**WHAT NEEDS TO BE DONE:** Go through the entries below from the first line and output each one exactly, up to and including the line with "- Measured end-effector".

——

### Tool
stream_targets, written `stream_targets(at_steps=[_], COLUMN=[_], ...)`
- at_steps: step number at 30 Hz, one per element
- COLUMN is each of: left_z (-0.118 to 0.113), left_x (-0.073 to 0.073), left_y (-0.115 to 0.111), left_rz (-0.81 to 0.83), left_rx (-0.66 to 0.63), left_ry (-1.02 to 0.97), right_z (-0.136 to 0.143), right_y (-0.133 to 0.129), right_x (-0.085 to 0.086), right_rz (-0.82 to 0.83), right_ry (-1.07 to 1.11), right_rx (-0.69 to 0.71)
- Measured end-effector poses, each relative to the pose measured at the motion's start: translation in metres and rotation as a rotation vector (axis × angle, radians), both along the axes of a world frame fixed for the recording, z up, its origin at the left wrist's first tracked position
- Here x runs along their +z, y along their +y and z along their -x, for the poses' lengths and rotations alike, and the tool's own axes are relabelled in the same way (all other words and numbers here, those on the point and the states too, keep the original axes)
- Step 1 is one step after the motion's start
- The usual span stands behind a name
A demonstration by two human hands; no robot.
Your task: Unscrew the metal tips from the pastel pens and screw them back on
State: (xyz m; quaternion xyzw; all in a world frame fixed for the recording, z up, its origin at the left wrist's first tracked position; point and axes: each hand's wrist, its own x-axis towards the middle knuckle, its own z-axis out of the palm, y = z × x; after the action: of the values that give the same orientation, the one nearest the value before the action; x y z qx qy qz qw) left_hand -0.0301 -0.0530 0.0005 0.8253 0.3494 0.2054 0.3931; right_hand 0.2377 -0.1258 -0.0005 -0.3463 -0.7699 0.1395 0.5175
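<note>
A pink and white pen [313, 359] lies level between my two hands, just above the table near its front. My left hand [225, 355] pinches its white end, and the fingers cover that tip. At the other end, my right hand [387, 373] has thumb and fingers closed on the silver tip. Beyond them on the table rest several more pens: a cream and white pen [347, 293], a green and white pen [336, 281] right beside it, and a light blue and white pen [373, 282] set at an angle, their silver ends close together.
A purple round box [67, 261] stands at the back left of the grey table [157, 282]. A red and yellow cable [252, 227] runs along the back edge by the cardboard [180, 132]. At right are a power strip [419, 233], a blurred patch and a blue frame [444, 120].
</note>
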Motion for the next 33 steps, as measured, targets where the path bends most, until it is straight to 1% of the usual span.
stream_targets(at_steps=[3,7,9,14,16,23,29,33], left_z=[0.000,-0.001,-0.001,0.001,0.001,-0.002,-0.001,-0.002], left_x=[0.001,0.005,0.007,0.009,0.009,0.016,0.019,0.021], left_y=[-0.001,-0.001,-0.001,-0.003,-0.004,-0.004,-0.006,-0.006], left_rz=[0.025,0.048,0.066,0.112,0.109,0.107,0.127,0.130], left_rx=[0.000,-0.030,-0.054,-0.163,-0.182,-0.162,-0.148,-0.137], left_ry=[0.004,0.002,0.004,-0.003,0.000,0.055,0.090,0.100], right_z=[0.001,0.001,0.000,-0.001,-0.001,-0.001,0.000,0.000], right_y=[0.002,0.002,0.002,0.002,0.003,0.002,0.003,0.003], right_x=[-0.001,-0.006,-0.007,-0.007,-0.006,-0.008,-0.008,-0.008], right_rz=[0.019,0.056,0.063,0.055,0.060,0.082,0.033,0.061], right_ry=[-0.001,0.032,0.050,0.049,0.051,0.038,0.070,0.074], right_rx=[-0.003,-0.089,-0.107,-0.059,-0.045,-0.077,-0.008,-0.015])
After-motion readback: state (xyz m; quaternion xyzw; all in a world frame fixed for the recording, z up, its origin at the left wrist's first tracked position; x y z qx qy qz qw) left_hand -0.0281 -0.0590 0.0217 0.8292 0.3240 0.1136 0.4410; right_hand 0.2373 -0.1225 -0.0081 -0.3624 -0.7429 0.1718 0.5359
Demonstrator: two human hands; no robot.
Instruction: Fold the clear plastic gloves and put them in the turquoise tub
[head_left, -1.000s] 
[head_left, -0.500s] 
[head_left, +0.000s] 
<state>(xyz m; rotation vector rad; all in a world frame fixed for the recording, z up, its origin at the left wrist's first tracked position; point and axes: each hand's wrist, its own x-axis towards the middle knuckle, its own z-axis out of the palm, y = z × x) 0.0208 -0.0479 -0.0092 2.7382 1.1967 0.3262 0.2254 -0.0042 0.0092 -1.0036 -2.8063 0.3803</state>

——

**WRITTEN REPLY:**
### Tool
stream_targets, written `stream_targets(at_steps=[_], COLUMN=[_], ...)`
- at_steps: step number at 30 Hz, one per element
- COLUMN is each of: left_z (-0.118 to 0.113), left_x (-0.073 to 0.073), left_y (-0.115 to 0.111), left_rz (-0.81 to 0.83), left_rx (-0.66 to 0.63), left_ry (-1.02 to 0.97), right_z (-0.136 to 0.143), right_y (-0.133 to 0.129), right_x (-0.085 to 0.086), right_rz (-0.82 to 0.83), right_ry (-1.07 to 1.11), right_rx (-0.69 to 0.71)
- Measured end-effector poses, each relative to the pose measured at the motion's start: translation in metres and rotation as a rotation vector (axis × angle, radians), both along the axes of a world frame fixed for the recording, z up, its origin at the left wrist's first tracked position

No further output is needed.